*What needs to be done:*
Every word of the listing must be returned. Retype it exactly.

*Information shown:*
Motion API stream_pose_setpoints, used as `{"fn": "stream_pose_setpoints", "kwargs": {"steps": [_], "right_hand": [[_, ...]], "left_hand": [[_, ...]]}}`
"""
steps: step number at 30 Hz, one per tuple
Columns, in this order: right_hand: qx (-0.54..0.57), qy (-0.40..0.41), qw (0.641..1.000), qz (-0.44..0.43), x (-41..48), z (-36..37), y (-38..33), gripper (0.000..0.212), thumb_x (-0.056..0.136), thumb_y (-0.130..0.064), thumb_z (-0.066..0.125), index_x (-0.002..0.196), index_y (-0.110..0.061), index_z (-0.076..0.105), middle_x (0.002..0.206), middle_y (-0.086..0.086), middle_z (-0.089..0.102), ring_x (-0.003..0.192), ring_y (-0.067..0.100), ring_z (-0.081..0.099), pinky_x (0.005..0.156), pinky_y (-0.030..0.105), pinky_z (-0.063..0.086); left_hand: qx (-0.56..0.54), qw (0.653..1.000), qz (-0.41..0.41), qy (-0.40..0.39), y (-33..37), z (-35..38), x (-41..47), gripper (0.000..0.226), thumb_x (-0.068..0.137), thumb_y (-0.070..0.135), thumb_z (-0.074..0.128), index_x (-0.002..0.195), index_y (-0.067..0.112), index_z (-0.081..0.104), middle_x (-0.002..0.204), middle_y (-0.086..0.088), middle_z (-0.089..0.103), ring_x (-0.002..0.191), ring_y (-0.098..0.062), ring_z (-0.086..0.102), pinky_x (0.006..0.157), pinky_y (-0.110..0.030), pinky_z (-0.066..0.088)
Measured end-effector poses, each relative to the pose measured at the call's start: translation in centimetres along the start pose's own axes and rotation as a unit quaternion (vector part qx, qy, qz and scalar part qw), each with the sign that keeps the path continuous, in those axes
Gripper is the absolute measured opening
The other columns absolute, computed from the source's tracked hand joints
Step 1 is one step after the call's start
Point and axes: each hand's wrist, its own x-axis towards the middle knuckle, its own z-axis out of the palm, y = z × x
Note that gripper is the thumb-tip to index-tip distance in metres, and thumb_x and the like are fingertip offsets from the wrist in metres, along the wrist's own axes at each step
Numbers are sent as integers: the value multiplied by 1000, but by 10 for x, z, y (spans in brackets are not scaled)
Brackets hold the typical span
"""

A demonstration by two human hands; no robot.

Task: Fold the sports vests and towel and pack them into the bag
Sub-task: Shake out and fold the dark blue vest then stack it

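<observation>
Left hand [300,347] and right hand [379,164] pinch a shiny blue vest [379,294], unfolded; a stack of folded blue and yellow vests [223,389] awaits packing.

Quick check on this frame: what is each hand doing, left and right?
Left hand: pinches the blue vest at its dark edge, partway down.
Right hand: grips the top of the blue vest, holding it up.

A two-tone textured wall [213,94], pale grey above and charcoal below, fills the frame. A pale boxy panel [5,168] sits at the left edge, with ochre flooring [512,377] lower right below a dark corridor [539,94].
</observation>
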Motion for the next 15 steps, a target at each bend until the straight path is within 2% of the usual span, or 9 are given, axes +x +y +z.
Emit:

*The answer:*
Motion API stream_pose_setpoints, used as `{"fn": "stream_pose_setpoints", "kwargs": {"steps": [_], "right_hand": [[_, ...]], "left_hand": [[_, ...]]}}`
"""
steps: step number at 30 Hz, one per tuple
Columns, in this order: right_hand: qx (-0.54..0.57), qy (-0.40..0.41), qw (0.641..1.000), qz (-0.44..0.43), x (-41..48), z (-36..37), y (-38..33), gripper (0.000..0.212), thumb_x (-0.056..0.136), thumb_y (-0.130..0.064), thumb_z (-0.066..0.125), index_x (-0.002..0.196), index_y (-0.110..0.061), index_z (-0.076..0.105), middle_x (0.002..0.206), middle_y (-0.086..0.086), middle_z (-0.089..0.102), ring_x (-0.003..0.192), ring_y (-0.067..0.100), ring_z (-0.081..0.099), pinky_x (0.005..0.156), pinky_y (-0.030..0.105), pinky_z (-0.063..0.086); left_hand: qx (-0.56..0.54), qw (0.653..1.000), qz (-0.41..0.41), qy (-0.40..0.39), y (-33..37), z (-35..38), x (-41..47), gripper (0.000..0.226), thumb_x (-0.068..0.137), thumb_y (-0.070..0.135), thumb_z (-0.074..0.128), index_x (-0.002..0.195), index_y (-0.067..0.112), index_z (-0.081..0.104), middle_x (-0.002..0.204), middle_y (-0.086..0.088), middle_z (-0.089..0.103), ring_x (-0.002..0.191), ring_y (-0.098..0.062), ring_z (-0.086..0.102), pinky_x (0.006..0.157), pinky_y (-0.110..0.030), pinky_z (-0.066..0.088)
Measured end-effector poses, each relative to the pose measured at the call's start: translation in centimetres along the start pose's own axes and rotation as a unit quaternion (vector part qx, qy, qz and scalar part qw), each with the sign that keeps the path continuous, in those axes
Gripper is the absolute measured opening
The other columns absolute, computed from the source's tracked hand joints
Step 1 is one step after the call's start
Point and axes: each hand's wrist, its own x-axis towards the middle knuckle, its own z-axis out of the palm, y = z × x
Note that gripper is the thumb-tip to index-tip distance in metres, and thumb_x and the like are fingertip offsets from the wrist in metres, along the wrist's own axes at each step
Numbers are sent as integers: the value multiplied by 1000, but by 10 for x, z, y (spans in brackets are not scaled)
Brackets hold the typical span
"""

A demonstration by two human hands; no robot.

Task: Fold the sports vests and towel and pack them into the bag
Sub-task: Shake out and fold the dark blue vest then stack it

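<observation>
Left hand [300,347] and right hand [379,164] pinch a shiny blue vest [379,294], unfolded; a stack of folded blue and yellow vests [223,389] awaits packing.

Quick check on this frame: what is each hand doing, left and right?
Left hand: pinches the blue vest at its dark edge, partway down.
Right hand: grips the top of the blue vest, holding it up.

A two-tone textured wall [213,94], pale grey above and charcoal below, fills the frame. A pale boxy panel [5,168] sits at the left edge, with ochre flooring [512,377] lower right below a dark corridor [539,94].
</observation>
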Motion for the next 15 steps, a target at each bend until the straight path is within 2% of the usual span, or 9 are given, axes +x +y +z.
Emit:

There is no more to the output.